Number of normal data points: 6666
Number of abnormal data points: 534


## Problem 2
* Next we will split the dataset into training/validation/testing
* First, 75% of normal data will be used for trining
* Second, remaining 25% normal data and entire anormal data will be evenly splitted into validation and testing dataset
* Complete the following cell to split the dataset

In [7]:
## You don't need to code, but you have to run

## Split the data with respect to the normal/anormal
df_normal = df[df['class']==0]
df_anormal = df[df['class']==1]

## Splitting data for normal
y_normal = df_normal['class']
X_normal = df_normal.drop(columns=['class'])

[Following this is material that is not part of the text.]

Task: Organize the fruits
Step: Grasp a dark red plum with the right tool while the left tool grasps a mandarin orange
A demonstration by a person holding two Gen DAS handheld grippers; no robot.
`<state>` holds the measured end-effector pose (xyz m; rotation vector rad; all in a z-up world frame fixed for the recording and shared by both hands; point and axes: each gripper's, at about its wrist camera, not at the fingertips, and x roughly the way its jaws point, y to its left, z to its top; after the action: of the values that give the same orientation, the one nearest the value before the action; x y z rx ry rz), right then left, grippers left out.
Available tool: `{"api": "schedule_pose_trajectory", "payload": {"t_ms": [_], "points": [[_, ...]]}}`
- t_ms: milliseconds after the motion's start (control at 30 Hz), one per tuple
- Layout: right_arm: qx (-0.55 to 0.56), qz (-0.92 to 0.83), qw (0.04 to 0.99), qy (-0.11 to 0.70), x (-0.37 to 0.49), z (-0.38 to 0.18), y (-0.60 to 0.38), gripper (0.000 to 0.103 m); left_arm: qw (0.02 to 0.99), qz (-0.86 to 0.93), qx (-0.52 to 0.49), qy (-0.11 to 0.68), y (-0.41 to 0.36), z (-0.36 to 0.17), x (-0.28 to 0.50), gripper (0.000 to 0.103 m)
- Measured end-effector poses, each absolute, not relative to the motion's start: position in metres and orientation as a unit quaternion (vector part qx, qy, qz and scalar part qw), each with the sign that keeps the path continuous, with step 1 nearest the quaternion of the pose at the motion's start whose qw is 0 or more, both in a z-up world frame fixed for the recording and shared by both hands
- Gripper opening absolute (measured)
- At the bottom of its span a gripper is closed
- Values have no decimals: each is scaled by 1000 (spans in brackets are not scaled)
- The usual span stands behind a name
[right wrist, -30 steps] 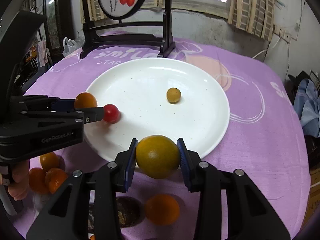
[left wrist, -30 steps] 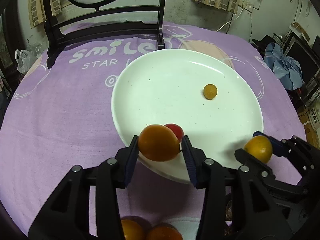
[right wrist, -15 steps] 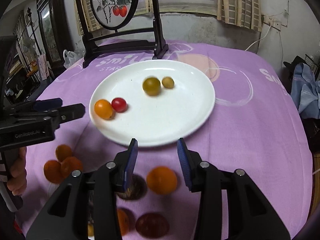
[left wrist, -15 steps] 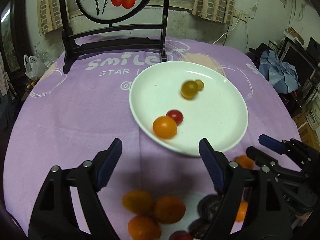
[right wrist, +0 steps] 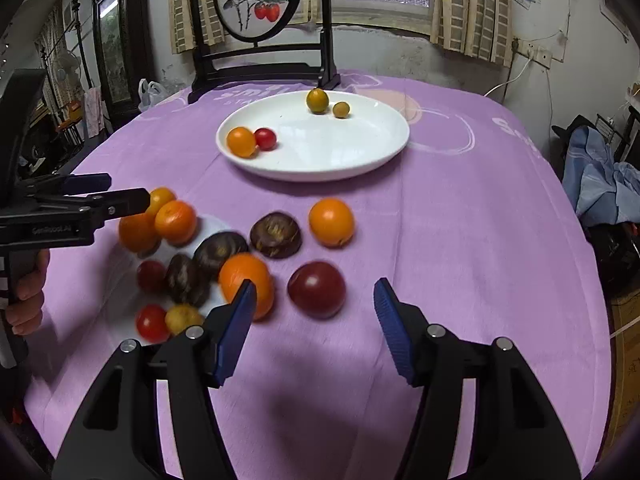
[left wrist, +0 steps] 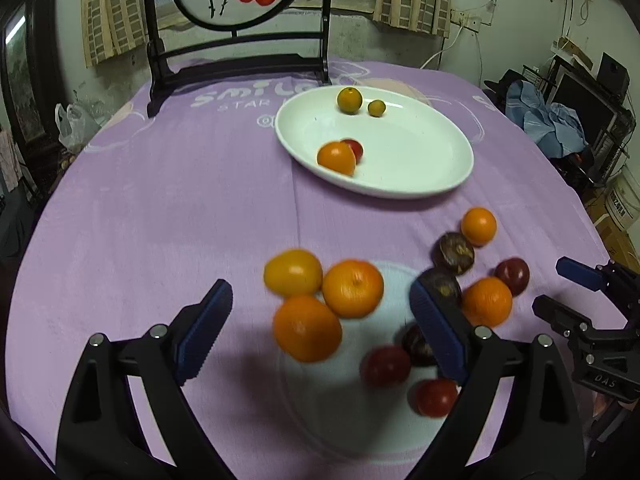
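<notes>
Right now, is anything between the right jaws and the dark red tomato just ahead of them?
Nothing visible. The right gripper is empty, jaws opening, and the dark red tomato lies on bare cloth straight ahead. An orange sits close beside the tomato, behind one jaw's tip.

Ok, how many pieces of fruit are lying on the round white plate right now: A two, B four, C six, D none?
B: the round white plate holds an orange fruit touching a small red tomato, plus a greenish-yellow round fruit and a smaller yellow one near its far rim.
</notes>
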<state>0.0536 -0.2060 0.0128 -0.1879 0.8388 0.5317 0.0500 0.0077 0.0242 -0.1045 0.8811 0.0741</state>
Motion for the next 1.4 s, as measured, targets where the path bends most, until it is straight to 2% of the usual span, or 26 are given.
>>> {"api": "schedule_pose_trajectory", "payload": {"t_ms": [367,833,900,967,1400], "points": [[-97,260,864,421,26,-7,-201,61,895,14,-65,442,-1,-2,31,92],[-87,217,862,451,86,-22,-194,61,902,-6,-51,428,0,-4,30,93],[-82,220,863,447,92,-22,-191,56,902,-5,-51,428,0,-4,29,93],[-72,239,863,440,95,-21,-192,40,900,-5,-54,432,2,-6,31,93],[-41,258,876,406,75,-5,-212,39,894,11,-55,445,14,-11,35,93]]}}
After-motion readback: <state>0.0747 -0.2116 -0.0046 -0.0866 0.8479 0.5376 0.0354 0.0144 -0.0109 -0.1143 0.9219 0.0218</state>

## Splitting data for anormal
y_anormal = df_anormal['class']
X_anormal = df_anormal.drop(columns=['class'])

In [8]:
## Complete following code int the cell

# Split normal data into training (75%) and the remaining (25%)
X_normal_train, X_normal_temp, y_normal_train, y_normal_temp = train_test_split(X_normal, y_normal , test_size=0.25, random_state=42) # Complete the code
X_normal_val, X_normal_test, y_normal_val, y_normal_test = train_test_split(X_normal_temp , y_normal_temp, test_size=0.5, random_state=42) # Complete the code

# Use all the anormal data for validation and testing
X_anormal_val, X_anormal_test, y_anormal_val, y_anormal_test = train_test_split(X_anormal, y_anormal , test_size=0.5, random_state=42) # Complete the code

# Combine normal and anormal data for validation and testing
X_val = np.vstack((X_normal_val, X_anormal_val))
y_val = np.hstack((y_normal_val, y_anormal_val))

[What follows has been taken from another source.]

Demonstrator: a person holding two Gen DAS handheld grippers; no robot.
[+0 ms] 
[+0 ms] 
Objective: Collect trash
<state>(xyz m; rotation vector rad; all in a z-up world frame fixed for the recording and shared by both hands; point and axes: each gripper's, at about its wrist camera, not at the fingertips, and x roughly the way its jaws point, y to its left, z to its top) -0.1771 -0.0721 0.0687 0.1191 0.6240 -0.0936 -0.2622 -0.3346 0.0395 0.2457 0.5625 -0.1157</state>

X_test = np.vstack((X_normal_test, X_anormal_test))
y_test = np.hstack((y_normal_test, y_anormal_test))

In [9]:
## Answer checking (If your are correct and run the following cell, the following will be printed.
print(f"Shape of X_train: {X_normal_train.shape}")
print(f"Shape of X_val: {X_val.shape}")
print(f"Shape of X_test: {X_test.shape}")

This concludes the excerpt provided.